Objective To explore the expression of long non-coding RNA (lncRNA) urothelial carcinoembryonic antigen 1 (UCA1) in lung adenocarcinoma A549 cells and its influence on key enzymes involved in sugar metabolism, cell invasion, and metastasis.

Methods The lncRNA UCA1 silencing and its control stable transfected lung adenocarcinoma A549 cells were constructed, the small interfering RNA (siRNA) transfected cells were divided into NC group (negative control group, transfected with siRNA-UCA1 sequence) and siRNA-UCA1 group (transfected with siRNA-UCA1 knockdown sequence). Quantitative real-time PCR and Western blot analyses were used to detect changes in the levels of glucose transporter protein (GLUT)1, hexokinase (HK)2 and pyruvate kinase isozymes M (PKM)2 related to glucose metabolism. Transwell and scratch tests were conducted to detect the invasion and migration ability of siRNA-UCA1. ¹⁸F-Fluorodeoxyglucose (FDG) uptake experiment was used to detect the uptake rate of siRNA-UCA1. T test was used to compare the measurement data.

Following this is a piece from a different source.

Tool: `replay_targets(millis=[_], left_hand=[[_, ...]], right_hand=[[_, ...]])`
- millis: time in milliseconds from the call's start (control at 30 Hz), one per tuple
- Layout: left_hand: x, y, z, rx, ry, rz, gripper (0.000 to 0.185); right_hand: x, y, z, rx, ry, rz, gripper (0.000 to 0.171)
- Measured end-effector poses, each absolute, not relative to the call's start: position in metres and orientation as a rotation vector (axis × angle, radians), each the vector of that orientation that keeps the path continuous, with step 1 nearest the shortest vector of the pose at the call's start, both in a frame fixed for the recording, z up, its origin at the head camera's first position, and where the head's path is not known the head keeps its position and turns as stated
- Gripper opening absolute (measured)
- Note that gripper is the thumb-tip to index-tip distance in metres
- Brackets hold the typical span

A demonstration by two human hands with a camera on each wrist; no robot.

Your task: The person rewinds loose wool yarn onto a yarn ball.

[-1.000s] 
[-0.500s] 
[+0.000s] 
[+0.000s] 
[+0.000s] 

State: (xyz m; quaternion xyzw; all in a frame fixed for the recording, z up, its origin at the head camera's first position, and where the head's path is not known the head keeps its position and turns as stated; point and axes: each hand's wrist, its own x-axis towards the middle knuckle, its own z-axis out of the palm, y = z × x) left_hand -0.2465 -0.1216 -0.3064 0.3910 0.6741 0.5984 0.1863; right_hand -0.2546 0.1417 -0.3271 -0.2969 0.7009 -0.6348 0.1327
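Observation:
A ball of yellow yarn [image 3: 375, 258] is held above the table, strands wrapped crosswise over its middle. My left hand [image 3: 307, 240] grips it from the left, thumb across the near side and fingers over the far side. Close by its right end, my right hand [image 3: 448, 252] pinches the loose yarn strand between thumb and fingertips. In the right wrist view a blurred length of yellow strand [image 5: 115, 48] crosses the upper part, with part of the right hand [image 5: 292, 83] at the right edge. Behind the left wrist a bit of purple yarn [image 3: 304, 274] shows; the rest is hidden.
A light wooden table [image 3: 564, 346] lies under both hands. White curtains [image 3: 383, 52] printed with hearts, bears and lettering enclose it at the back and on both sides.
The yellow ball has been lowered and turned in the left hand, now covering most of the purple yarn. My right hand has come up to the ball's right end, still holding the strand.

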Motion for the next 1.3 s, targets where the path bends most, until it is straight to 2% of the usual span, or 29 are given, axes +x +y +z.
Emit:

Results UCA1 was highly expressed in lung adenocarcinoma A549 cell line. Compared with the NC group, the siRNA-UCA1 group can inhibit the expression of GLUT1, HK2, and PKM2 in lung adenocarcinoma A549 cells (t=19.66, 5.81, 11.98; all P<0.001), and the protein expression levels of the three significantly decreased (t=61.35, 145.90, 88.19; all P<0.001). Compared with the NC group, the siRNA-UCA1 group's migration ability and ¹⁸F-FDG uptake rate of A549 cells were significantly reduced (t=19.43, 7.71, 5.79; all P<0.05).

Conclusions LncRNA UCA1 can affected the key enzymes of glucose metabolism and promoted the metastasis ability of lung adenocarcinoma. Thus, lncRNA UCA1 may be a new diagnostic index and therapeutic target for lung cancer.